But this wasn’t the first time. It was all so uncomfortably familiar. It was the feeling I wanted to forget. It was something I had come to know but of which I had wished and begged for ignorance, untouchability, innocence. But the innocent life isn’t worth living. Isn’t that what they say? Oh, no, it’s something else, but that sounds much more fitting. It wasn’t the first time I had walked down a corridor that was either dark and dank or tragically resplendent from the beaming, high-wattage, industrial bulbs. The paradox was discomfiting, yet amusing at the same time. It was as though the expectation was that people walking these hallowed halls must be 1) depressed and downtrodden without a hope for recovery or redemption or 2) exceedingly optimistic in the face of opportunistic, chronic and incurable adversities.

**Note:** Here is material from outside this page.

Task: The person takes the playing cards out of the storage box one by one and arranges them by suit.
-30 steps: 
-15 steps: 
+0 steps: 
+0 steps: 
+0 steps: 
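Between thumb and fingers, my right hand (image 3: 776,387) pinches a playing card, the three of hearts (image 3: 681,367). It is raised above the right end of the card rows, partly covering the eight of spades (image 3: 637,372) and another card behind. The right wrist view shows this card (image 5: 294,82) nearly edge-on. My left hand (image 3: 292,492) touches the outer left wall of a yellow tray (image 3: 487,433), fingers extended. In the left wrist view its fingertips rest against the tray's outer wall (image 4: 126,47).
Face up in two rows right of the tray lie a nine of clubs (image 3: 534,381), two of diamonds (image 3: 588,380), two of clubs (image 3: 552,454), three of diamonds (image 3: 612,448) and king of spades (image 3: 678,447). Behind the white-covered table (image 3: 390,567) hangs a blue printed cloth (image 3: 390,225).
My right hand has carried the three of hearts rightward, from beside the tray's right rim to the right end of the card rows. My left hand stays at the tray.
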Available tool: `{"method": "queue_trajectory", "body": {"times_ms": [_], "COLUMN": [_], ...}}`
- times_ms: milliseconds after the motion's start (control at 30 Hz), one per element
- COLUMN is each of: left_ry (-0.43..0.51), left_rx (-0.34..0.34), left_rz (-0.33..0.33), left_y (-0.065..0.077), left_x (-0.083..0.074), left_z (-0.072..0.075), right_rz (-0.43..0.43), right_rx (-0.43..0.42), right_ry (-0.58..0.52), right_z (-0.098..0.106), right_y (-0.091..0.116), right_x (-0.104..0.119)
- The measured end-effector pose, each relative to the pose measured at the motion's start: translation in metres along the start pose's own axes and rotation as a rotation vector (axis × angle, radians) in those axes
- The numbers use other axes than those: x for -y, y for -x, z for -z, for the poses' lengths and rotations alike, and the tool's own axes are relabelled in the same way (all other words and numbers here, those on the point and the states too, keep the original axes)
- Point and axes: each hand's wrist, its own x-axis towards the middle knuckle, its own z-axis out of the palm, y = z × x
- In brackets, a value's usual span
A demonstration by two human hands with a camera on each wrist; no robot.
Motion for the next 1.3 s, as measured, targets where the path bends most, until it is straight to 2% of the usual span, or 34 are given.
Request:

It wasn’t the first time I’d been here. In this hospital. Or that hospital. This particular time was the most physically repugnant. The stench of sickness was the ether that embalmed this place. Entombed within it was the disinfected, sanitized scent that acted as a cover-up to one of the greatest crimes in human history. The funk of bed sores on unchanged sheets, poorly wiped asses, shock-treated malignancies and discarded IV bags proliferated. It was pungent and apologetically offensive. It reminded me of what people really are: blood and guts, interchangeable moving parts and pieces that will eventually die and decompose into their original, elemental essence.

It was a sweet sense of sickness. The air was tinged with saccharine sweetness. A fake confectionary sense, like sugar-free candy. Nurses dressed in blue frocks or scrubs emblazoned with cartoon characters feigned preoccupation with tidying up supplies, staring into computer monitors or rushing past, eyes fixed straight forward, on anything but me. I reason they knew I was looking at them, looking into their eyes, but their avoidance made the day easier, more livable. After all, it’s easier to look at the swollen-bellied babes from the other side of the world on TV than right before your eyes, within arm’s reach.

But on this day, the health horrors of indie films, debatable documentaries and doled-out dramas was real. Face-to-face. Touchable. Breathable. Palpable with a pulse. Today, I felt fortified, like this visit would be easier than the others. This was not old hat, but I had been here before. I had read enough, perused enough, researched enough to get through this. I had looked up anti-retrovirals and naturopathic therapies. I had found a Web site that had the registered patent for the cure and contacted a man who claimed he had saved himself with it. I scrolled through message boards and online chats. I … I … I … had done it all. All that I could. Or so I thought, with selfish selflessness that the well impart when dealing with the acutely ill.

This is what AIDS does to people. The uninfected and the diagnosed both go through hell. No one is left untouched by the whips and chains of this sadist dolled up for the 21st century.

Again, this wasn’t the first time I had been here, taking calculated, measured steps and repeatedly checking the time on my cell phone before I entered the room. It was a quiet quarantine. Of course, they would never call it that. But the sign hastily taped to the door made its own declaration: “WARNING. No pregnant women. No women of child-bearing age. No children. No people with contact lenses. Extra precautions required. Please see nurse before entering room.” I looked for a nurse but could find none. I walked back down the hall and turned two corners before I found one, busy doing nothing.

“Excuse me,” I said. “I am here to visit a friend and there is a sign on the door. It says to see a nurse before entering the room.”

“Um, yeah. Well, you need to put on a mask,” the nurse with frizzy extension braids said and turned her back to me, callous and cold.

It was as if she already knew why I was here: whom I wanted to see and which affliction he had.

Friends and family of AIDS patients are just as stigmatized as the harborers of the pestilence themselves. We get looks of sympathy and words of approximated empathy from those who remain untouched by this disease. The closest many people have come to this, the ebb and flow of hope and despair, the high and low tides of life and death, are public service announcements, headlines in the news and movies like Philadelphia and And the Band Played On.

I meandered down the hall in careful, yet speedy steps. I walked cautiously, as if I was trying not to fall down. I couldn’t really tell if it was because my heels were too high to be trying to maintain austerity on the slick floor, or if my heart just couldn’t take it. And being methodical was the only way to prevent passing out. Slow and speedy. Speedy because I needed to get back to work? Or speedy because I wanted to get this over with, to just have this nightmare end? This nightmare that keeps me bug-eyed and bloodshot during waking hours.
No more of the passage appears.